• Work required:
Please set down word for word every line from the one holding "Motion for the" to the end of the data below, both included.

• Supplied material:
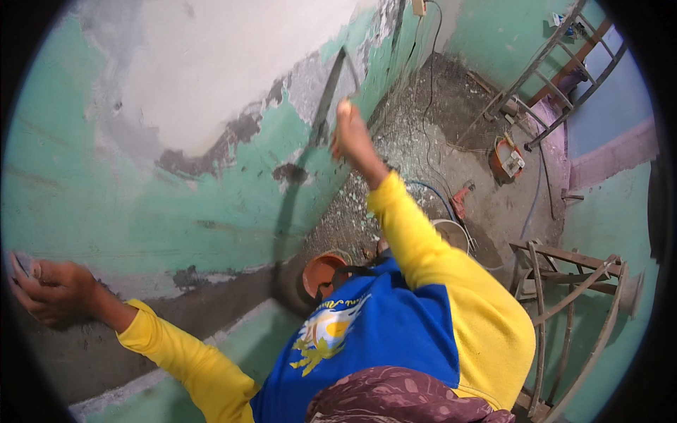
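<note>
A: Nearest the lens is a patterned headscarf [395, 397], then a blue-and-yellow top [374, 324]. Anyone make out what the right hand [352, 134] has got?

B: Looks clamped on a thin flat tool [352, 69] to me. Its far tip is right by the patchy green wall [211, 233], well above the edge where wall meets floor [511, 208]. Can't swear it's touching, a dark shadow muddles that spot.

A: How would it handle, you reckon?

B: Guessing here: light, stiff with maybe some spring toward the tip, not fragile. Could get slippery if the grip's dusty. I'd hold it at the hand end, behind the blade, but any handle is buried in the fist.

A: And the left hand [58, 290]?

B: Far left of the wall, by the dark grey band [176, 315]. Fingers curled, slightly apart. Something pale near the fingertips, but that's close to the black rim, so can't tell if it's holding anything.

A: Other blind spots?

B: Tool's nearly edge-on, so width's anyone's guess. The orange bowl [321, 271] at the floor's wall edge and the white bucket [453, 233] are both partly covered by the person's clothes.
</note>
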The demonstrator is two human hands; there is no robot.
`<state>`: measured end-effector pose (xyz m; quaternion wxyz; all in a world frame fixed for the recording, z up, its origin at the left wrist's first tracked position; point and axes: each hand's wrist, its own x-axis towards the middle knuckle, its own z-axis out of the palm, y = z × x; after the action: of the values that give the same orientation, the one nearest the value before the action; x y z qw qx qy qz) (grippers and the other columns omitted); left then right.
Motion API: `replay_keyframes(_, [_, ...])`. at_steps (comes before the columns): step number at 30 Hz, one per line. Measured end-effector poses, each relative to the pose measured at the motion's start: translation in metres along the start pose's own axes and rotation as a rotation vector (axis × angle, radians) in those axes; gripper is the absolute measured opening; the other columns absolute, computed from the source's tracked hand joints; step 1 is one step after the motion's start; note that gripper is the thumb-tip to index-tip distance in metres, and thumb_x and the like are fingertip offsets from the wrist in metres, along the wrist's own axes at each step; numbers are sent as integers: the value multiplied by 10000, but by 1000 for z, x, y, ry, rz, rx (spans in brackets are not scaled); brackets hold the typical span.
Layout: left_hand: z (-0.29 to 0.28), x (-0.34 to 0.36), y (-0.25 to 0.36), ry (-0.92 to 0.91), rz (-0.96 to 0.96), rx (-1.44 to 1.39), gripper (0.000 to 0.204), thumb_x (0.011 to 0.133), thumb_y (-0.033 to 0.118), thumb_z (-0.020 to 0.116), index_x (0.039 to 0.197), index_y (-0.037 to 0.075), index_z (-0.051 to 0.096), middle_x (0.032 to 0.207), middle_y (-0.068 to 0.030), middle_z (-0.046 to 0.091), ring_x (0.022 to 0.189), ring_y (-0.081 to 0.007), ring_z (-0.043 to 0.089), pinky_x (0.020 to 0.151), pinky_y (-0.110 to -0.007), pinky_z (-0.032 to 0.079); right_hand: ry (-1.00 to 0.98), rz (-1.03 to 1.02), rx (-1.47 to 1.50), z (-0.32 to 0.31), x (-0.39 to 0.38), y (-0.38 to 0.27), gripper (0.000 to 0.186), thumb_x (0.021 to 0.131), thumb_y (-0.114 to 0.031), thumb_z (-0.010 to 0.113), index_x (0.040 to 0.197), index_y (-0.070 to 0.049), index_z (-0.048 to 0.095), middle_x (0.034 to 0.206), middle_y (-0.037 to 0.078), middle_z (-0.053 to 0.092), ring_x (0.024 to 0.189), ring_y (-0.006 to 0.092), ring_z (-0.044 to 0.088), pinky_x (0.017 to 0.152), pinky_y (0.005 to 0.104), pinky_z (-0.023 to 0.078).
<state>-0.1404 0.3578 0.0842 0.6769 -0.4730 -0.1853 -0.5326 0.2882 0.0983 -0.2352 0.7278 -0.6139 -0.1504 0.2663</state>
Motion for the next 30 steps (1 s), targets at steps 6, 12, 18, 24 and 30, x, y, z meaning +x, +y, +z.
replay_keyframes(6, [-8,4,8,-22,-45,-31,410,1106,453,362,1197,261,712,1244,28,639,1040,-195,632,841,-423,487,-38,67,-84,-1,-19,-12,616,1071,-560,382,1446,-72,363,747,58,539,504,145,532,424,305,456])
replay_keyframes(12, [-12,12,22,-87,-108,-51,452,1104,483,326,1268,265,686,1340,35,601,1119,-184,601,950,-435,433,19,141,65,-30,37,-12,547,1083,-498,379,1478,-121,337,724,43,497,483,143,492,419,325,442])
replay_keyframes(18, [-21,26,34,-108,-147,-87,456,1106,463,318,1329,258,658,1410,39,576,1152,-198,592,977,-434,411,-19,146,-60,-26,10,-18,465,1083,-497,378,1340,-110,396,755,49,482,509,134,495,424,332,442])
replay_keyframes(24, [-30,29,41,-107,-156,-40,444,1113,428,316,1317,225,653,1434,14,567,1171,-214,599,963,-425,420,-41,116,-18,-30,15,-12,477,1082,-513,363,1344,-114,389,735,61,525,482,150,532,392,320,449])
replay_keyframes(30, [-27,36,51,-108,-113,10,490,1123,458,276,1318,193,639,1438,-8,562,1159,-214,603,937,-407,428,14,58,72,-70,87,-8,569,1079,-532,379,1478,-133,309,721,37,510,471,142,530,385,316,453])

• Worked solution:
Motion for the next 30 steps (1 s), targets at steps 6, 12, 18, 24 and 30, x, y, z meaning +x, +y, +z.
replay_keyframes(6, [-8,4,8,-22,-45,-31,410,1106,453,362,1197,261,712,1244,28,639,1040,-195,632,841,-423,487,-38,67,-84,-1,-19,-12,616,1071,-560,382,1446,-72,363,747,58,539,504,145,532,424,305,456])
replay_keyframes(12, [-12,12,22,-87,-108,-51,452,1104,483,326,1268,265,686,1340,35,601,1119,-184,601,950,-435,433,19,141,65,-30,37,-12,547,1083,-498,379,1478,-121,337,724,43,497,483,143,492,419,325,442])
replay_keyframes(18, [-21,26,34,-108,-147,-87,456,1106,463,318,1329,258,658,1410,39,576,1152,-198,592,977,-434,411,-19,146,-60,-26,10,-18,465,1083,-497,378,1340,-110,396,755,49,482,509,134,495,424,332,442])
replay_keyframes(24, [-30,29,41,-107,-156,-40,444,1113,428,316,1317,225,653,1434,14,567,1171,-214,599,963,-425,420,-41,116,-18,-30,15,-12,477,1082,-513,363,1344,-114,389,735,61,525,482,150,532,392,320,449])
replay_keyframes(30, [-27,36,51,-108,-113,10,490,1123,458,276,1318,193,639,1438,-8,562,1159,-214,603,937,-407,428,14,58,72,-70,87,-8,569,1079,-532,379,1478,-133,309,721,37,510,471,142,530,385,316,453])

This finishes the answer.